The digital oscilloscope of today is required to process very long waveforms in a very complex manner in order to provide measurements that provide insight into system and circuit behavior. The capability of the oscilloscope to provide insight is inextricably linked with the concept of speed and responsiveness; this because the design engineer cannot wait too long for the answers and because he must be able to drive the instrument comfortably and confidently.
The elements of processing speed can be broken into three areas:
- The processing and waveform readout hardware characteristics.
- The operating system
- The method of processing data embodied by proprietary software.
The purpose of this paper is to explain how LeCroy ties the design of the oscilloscope in terms of hardware performance and operating system together with proprietary processing methods to optimize speed of complex, long waveform processing.
The processing hardware is dominated by the processor, including the number of bits in the processor, it’s instruction set and instruction set extensions, the number of processor cores the clock speed, and the cache memory. Of further importance is the front-side bus speed, the amount and the speed of main memory. Of particular importance to the oscilloscope is the readout speed; the speed that data is transferred from acquisition memory into main memory.

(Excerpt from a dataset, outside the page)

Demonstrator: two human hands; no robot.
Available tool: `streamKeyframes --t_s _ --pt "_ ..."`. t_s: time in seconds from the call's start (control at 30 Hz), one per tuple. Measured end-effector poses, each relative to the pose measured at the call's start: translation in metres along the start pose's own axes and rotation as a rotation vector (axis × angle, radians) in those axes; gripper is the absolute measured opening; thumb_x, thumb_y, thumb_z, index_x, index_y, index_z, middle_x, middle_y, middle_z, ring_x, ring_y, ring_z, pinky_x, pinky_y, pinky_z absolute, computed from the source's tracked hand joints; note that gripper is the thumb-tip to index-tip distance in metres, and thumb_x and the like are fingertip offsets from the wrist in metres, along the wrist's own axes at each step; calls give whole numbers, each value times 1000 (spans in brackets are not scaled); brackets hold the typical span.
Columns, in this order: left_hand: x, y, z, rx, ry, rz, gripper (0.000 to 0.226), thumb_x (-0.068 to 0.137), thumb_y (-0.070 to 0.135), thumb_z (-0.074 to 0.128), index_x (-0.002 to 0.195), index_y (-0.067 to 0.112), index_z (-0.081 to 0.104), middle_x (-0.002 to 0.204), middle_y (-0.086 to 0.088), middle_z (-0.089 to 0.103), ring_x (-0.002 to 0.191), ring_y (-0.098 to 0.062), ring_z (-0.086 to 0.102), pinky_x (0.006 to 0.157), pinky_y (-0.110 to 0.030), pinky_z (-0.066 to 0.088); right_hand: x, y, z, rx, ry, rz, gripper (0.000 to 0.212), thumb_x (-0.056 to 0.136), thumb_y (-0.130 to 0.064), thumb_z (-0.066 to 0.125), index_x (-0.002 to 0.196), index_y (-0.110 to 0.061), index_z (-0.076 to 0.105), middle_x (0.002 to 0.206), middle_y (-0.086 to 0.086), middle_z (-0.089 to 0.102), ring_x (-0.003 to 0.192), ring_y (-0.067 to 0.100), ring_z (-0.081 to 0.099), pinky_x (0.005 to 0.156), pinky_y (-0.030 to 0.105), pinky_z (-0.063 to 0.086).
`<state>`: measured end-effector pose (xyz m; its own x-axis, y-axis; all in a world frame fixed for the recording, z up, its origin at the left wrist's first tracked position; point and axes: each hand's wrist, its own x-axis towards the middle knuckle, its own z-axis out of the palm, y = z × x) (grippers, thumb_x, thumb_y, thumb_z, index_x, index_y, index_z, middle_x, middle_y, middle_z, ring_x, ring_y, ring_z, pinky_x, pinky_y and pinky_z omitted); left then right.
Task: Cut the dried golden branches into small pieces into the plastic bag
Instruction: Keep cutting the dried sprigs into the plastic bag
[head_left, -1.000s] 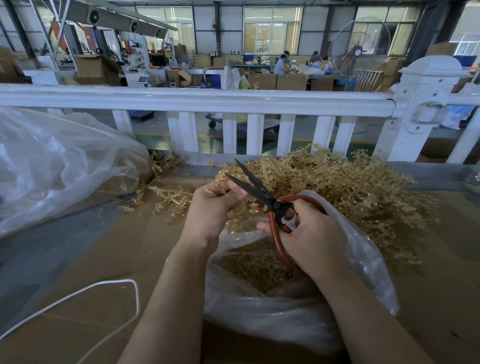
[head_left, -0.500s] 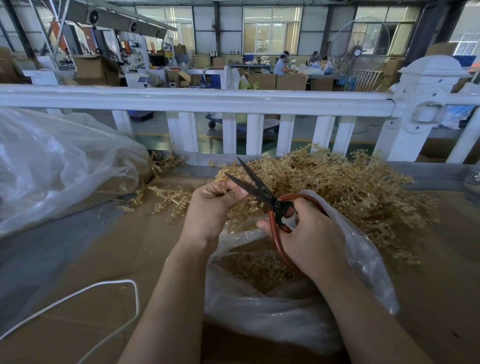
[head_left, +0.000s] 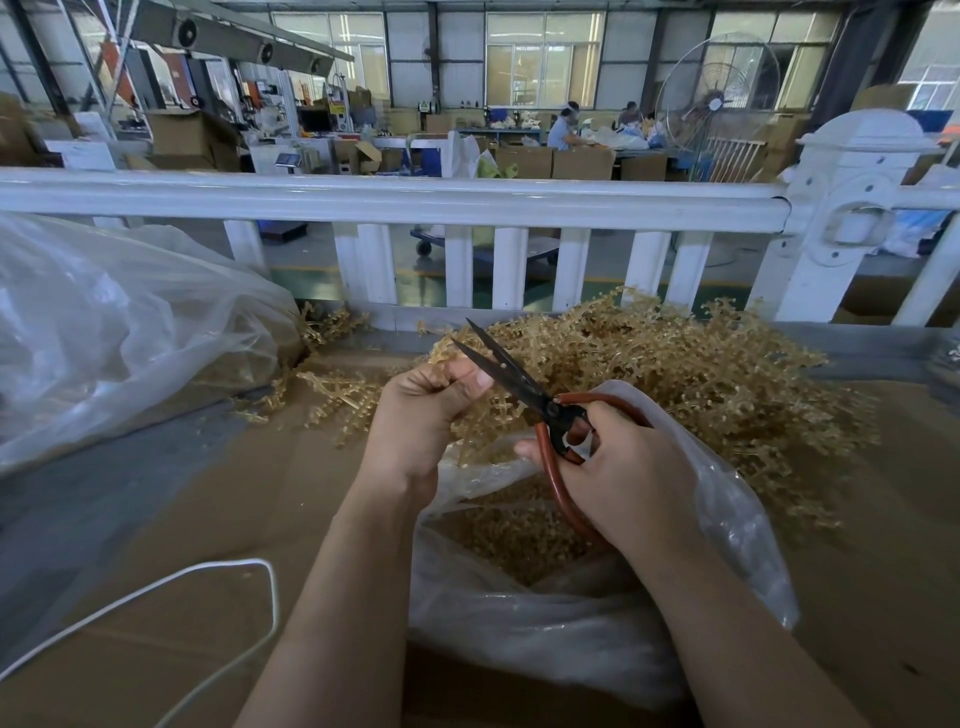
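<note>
My left hand (head_left: 423, 415) grips a golden branch (head_left: 483, 415) over the mouth of a clear plastic bag (head_left: 571, 639). My right hand (head_left: 623, 473) holds red-handled scissors (head_left: 524, 387), fingers through the loops. The black blades stand slightly apart and point up-left, just past my left thumb. Cut golden pieces (head_left: 519, 530) lie inside the bag. A big pile of golden branches (head_left: 701, 374) spreads behind the bag, up to the white railing.
A white railing (head_left: 415, 200) with a thick post (head_left: 852, 218) closes off the far edge of the brown cardboard surface (head_left: 208, 509). A large clear bag (head_left: 119, 327) bulges at the left. A white cord (head_left: 197, 577) loops at the lower left.
The scissor blades have closed partway and now stand nearly together. Both hands stay over the bag with little movement.
</note>
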<state>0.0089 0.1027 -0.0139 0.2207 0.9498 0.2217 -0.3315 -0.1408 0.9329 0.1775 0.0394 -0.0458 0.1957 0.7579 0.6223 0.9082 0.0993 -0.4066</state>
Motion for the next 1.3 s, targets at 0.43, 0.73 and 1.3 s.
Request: streamKeyframes --t_s 0.43,0.73,1.3 --pt "4 -4 -3 -4 25 -59 18 87 7 70 76 20 76 86 1 73 74 -5 61 68 -15 49 -1 0 0 83 29 -36 62 73 -78 57 70 -17 62 56 -20 47 47 -5 37 47 13 31" --pt "7 -12 -3 57 79 -38 14 86 8 73 97 2 67 83 -3 69 71 -6 65 63 -14 49 0 1 -1 194 -81 104 65 66 -84 50 91 -28 73 69 -22 59 65 -7 55 53 9 39" --pt "5 -8 -1 64 -99 -2 30 93 3 63 76 24 76 83 4 72 82 -13 65 85 -33 53 2 5 1 363 -5 217 46 73 -74 60 76 -29 67 66 -13 65 70 -2 61 62 15 48"
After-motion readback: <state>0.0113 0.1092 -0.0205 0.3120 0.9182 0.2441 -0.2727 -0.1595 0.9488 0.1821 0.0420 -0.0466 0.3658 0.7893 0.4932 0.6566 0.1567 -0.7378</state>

The operating system is important because it provides support for multiple cores and for multithreading. Most importantly of late is to support the need for larger amounts of addressable memory. Lately, when we talk about 64 bit processors and 64 bit operating systems, we are really talking about 64 bit address buses that can address huge amounts of main memory. Finally, while not completely operating system related but more related to the processor are tools for handling multi-core and processor instruction set extensions. These include open openMP and performance primitives for signal processing and mathematical operations.

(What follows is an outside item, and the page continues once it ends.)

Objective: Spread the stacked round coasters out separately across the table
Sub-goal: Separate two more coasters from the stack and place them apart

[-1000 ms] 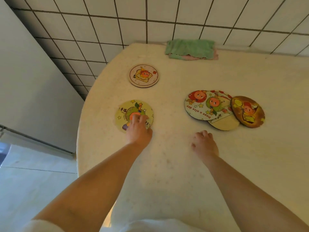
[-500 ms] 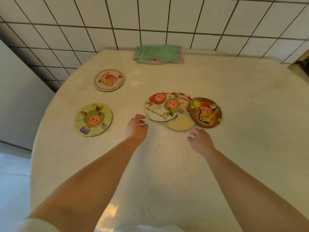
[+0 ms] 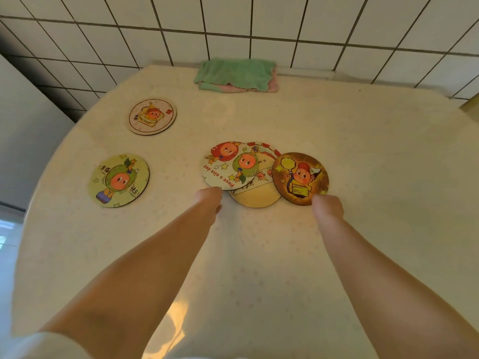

The new LeCroy WavePro 7000Zi line of oscilloscopes utilizes the most powerful hardware and operating system components available. We use an Intel® Core™ 2 Quad (four cores) each operating at 2.5 GHz. It is a 64 bit processor with 6 Mb of level 2 cache and a front-side bus operating at 1.33 GHz. It has a built in floating point unit and supports Streaming SIMD (single-instruction / multiple data) 4 or SSE4 instruction set extensions. It contains up to 8 Mb of DDR II main memory. The transfer from acquisition memory to main memory utilizes direct memory access (DMA) and employs four lanes of PCIe gen I serial links. These links move data into main memory at a rate of up to 800 Mpoints per second without processor intervention. Because LeCroy uses the Microsoft® Vista™ 64 bit operating system, the scope application can address all of the available memory and more (32 bit operating systems address up to 4 Gb max with typically only 1 Gb available to an application).
Regarding processing methods, LeCroy employs a proprietary method that makes optimal use of cache memory. In order to properly understand this use of cache, it is useful to understand how the microprocessor and microprocessor based architectures have evolved over time.

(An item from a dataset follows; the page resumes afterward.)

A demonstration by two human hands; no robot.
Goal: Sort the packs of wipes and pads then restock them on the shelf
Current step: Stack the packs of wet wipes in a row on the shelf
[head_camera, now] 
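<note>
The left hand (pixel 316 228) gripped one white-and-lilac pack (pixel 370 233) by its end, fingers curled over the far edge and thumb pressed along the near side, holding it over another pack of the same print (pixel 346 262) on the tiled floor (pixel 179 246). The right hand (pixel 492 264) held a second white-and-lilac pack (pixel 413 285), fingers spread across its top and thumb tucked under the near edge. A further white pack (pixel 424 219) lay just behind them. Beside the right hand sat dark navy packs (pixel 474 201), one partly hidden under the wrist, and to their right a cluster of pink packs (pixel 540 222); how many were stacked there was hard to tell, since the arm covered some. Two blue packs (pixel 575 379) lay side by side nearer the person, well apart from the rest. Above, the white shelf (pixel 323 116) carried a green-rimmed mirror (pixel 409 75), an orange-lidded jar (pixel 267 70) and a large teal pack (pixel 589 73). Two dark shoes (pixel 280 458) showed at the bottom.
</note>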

About forty years ago when the microprocessor was born, the simple embedded computer had one memory bus. Generally, it had a program in nonvolatile storage, usually an EPROM, and some storage area in volatile SRAM. The memory bus operated at a very predictable speed dictated by the system clock. In those days, if you wanted to determine the performance of your system, you could simply count up the number of instructions and the number of clock cycles per instruction for a given task and multiply the total cycles by the clock period. The advantage was that the design engineer could totally predict the performance. The disadvantage was that there was really only one lever he could apply to speed things up – reduce the number of instructions.
Over time, Moore’s law led to dramatic changes in CPU power. Moore’s law predicts a doubling of transistor density every 18 months, which leads to a doubling of processing speed every three years. Both the exponential increases in speed and density have yielded processors that go faster and handle more complex instructions. The handling of complex instructions has led to onboard barrel shifters, floating point units, and to powerful added instructions for multimedia and digital signal processing. A quad core processor operating at 2.5 GHz, as used in the LeCroy WavePro 700Zi oscilloscope using instruction set enhancements that work on four packed data elements simultaneously in a single instruction per core could potentially operate at 40 billion floating point operations per second.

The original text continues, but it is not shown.